What the task asks →
The response must reproduce exactly every line of the material below holding the word "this".

◆ ◆ ◆

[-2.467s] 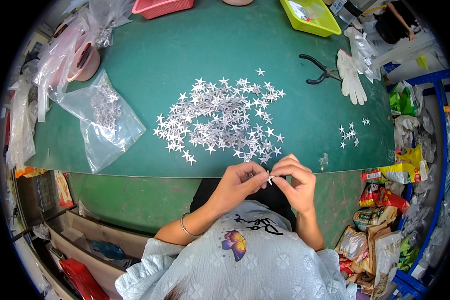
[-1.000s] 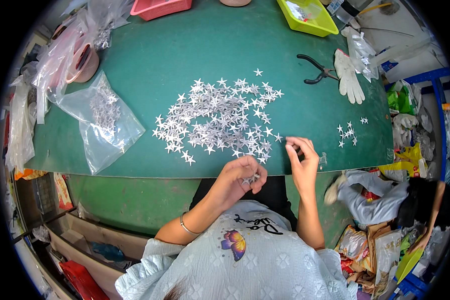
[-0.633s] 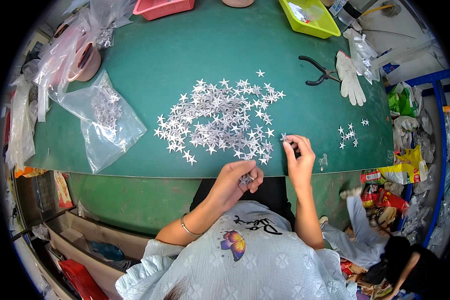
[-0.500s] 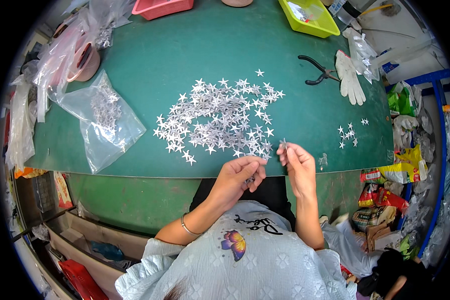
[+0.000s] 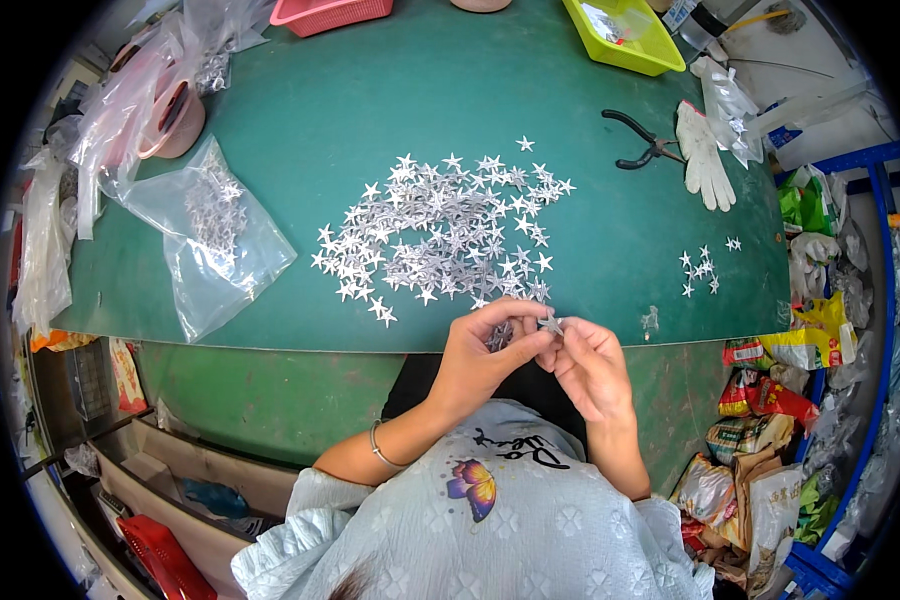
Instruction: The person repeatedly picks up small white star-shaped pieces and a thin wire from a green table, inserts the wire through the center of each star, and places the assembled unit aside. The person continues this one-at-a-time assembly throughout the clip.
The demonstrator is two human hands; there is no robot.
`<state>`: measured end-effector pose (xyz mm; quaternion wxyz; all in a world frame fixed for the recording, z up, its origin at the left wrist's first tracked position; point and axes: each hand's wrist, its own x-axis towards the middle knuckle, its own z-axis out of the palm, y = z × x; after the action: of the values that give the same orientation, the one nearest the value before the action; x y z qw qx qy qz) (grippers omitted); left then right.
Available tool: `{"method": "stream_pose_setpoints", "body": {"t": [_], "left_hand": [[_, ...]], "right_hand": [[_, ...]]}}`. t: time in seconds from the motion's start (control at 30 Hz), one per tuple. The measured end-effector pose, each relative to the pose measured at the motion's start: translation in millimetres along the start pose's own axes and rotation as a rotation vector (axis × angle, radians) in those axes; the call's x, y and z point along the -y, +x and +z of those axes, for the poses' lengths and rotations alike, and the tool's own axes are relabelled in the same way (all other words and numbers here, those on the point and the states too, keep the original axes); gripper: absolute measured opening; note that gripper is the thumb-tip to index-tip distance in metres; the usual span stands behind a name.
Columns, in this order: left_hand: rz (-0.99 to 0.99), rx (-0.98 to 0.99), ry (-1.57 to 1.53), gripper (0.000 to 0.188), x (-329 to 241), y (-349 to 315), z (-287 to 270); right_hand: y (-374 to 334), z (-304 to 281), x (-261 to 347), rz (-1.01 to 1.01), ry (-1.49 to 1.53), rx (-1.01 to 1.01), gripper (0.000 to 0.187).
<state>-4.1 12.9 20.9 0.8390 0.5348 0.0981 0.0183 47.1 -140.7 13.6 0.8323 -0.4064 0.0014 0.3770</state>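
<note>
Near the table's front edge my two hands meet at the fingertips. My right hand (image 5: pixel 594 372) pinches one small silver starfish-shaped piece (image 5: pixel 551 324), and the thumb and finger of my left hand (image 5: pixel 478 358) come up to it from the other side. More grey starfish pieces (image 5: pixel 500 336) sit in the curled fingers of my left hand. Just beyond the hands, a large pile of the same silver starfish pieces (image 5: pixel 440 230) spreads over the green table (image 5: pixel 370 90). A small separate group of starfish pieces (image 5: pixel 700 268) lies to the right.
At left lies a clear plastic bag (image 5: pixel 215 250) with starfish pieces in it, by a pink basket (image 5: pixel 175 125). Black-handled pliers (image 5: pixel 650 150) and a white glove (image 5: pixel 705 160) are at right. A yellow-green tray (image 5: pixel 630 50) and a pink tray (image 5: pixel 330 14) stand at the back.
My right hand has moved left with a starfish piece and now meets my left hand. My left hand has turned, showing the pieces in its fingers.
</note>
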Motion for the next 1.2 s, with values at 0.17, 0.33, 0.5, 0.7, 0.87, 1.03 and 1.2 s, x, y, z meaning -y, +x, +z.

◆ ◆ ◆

Written response →
Instruction: The person repeatedly picks up small white star-shaped pieces and a thin wire from a green table, inserts the wire through the center of each star, and places the assembled unit aside. The person continues this one-at-a-time assembly throughout the clip.
Columns, in this order: left_hand: rz (-0.99 to 0.99), rx (-0.98 to 0.99), ry (-1.57 to 1.53), gripper (0.000 to 0.188), x (-329 to 241), y (-349 to 315), z (-287 to 270); right_hand: y (-374 to 334), z (-304 to 281), x (-261 to 347), rz (-1.01 to 1.01), ry (-1.49 to 1.53), rx (-1.01 to 1.01), gripper (0.000 to 0.187).

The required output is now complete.